ほんとうは僕たちは上と下の間の、右と左の間の、子どもと大人の間の、黒と白の間の、幾千ものグラデーションのなかを生きているはずなのに、忙しさのなかにいるとついついそのことを忘れて誰かの心を(時には自分の心さえ)決定してしまうことがあります。その方が手っ取り早いし楽チンだから。ほんとうは毎日がはじめましてで、毎年が一年生なはずなのに、昨日会ったあの人も、今日会ったら何かが変わっているはずなのに、つい過去のデータから何かを算出して、決めつけで自分や他人の人生に接してしまいます。もちろん漫画内で語られている通り、それはネガティブな側面にフォーカスしただけの話で、人はその生きづらさと生きやすさの落とし所みたいなところを上手に見つけながら、泣いて笑って壊れずに生きています。僕はその生きづらさを愛おしく思っています。

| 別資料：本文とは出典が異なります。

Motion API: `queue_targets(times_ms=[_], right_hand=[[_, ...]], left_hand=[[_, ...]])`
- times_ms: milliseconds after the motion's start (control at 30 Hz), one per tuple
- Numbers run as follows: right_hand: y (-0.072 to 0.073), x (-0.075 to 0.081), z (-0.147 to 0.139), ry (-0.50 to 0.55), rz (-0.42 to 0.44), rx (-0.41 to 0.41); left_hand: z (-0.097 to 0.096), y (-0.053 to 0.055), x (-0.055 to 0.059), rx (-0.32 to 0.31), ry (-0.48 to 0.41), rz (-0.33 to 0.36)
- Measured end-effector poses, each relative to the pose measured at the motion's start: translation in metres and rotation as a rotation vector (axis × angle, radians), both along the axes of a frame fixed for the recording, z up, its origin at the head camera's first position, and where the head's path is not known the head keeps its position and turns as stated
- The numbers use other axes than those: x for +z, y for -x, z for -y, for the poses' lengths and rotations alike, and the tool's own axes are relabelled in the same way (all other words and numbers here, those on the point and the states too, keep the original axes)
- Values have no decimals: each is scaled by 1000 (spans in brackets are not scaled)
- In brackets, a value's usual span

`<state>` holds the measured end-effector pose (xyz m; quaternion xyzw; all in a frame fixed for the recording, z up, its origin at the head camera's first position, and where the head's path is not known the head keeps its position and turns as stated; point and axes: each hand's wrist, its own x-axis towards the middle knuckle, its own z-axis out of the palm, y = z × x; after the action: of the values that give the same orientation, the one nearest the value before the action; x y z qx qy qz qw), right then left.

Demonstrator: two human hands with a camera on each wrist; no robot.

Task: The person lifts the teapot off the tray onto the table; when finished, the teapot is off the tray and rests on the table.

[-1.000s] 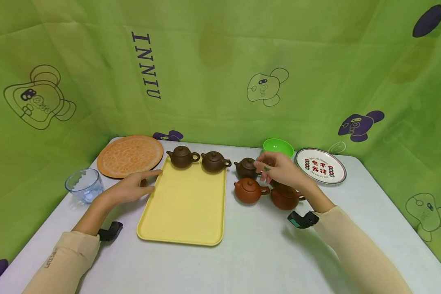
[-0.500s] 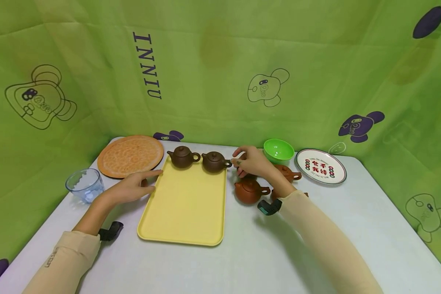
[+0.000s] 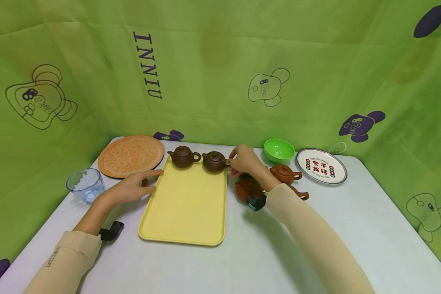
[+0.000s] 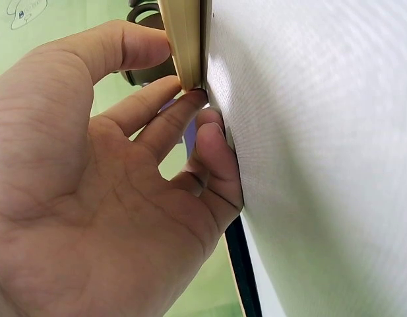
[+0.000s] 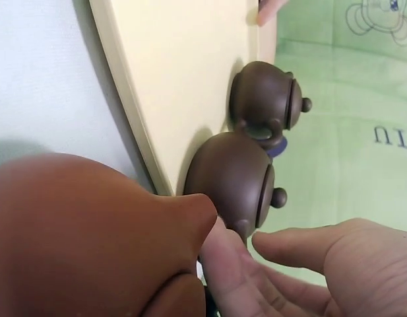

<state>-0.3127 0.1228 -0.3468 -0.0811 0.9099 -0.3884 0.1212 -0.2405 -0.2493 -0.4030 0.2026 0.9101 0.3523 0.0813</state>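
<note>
My left hand (image 3: 135, 188) lies at the left rim of the yellow tray (image 3: 185, 208); thumb and fingertips touch the rim, with the other fingers loosely bent, as the left wrist view shows. Two dark brown teapots (image 3: 182, 157) stand at the tray's far end. My right hand (image 3: 245, 160) is at the right-hand dark teapot (image 3: 213, 163), thumb and fingers on either side of its handle, seemingly pinching it. Beneath my right wrist is a reddish-brown teapot (image 3: 244, 194), whose spout looms close in the right wrist view. The third dark teapot is mostly hidden by my hand.
Right of my right wrist stand reddish teapots (image 3: 282, 174), one partly covered by the sleeve. Behind are a green bowl (image 3: 279, 151) and a white plate (image 3: 321, 166). On the left lie a round pizza-patterned board (image 3: 130, 157) and a clear bluish bowl (image 3: 85, 185).
My right hand has moved left from the third dark teapot to the handle of the teapot at the tray's right corner. My left hand has stayed at the tray rim.
</note>
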Motion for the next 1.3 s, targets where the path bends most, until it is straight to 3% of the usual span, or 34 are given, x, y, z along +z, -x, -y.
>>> queue_targets(times_ms=[233, 600, 833, 1067, 1300], right_hand=[[-2, -1, 5, -103, -42, 13], [-6, -6, 10, -131, 32, -24], [-9, -7, 10, -11, 119, -61], [-8, -8, 11, -16, 94, -59], [-9, -8, 9, 88, 116, -63]], left_hand=[[0, 2, -2, 3, 4, 5], [0, 3, -1, 10, 5, 9], [0, 3, -2, 7, 2, 18], [2, 3, -2, 7, 3, 16], [3, 3, -3, 2, -5, 20]])
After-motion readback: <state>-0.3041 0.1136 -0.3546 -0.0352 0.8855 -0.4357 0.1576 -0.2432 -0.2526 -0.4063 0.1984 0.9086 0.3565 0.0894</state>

――ヒロ・コトブキさんの今後の展望や目標をお教えください。
僕の心のなかに昔からある、わけの分からないモヤっとしたモノたちに、物語や言葉の力を借りて輪郭を与えていきたいです。そしてそういった作業だけで生活していけるようになれたら跳び上がるほどうれしいです。
――最後に、作品を楽しみにしている読者へメッセージをお願いします。
いつもいつも本当にありがとうございます。
読んでもらった瞬間に僕の落書きは作品に変わります。
これからもそばにおいてやってください。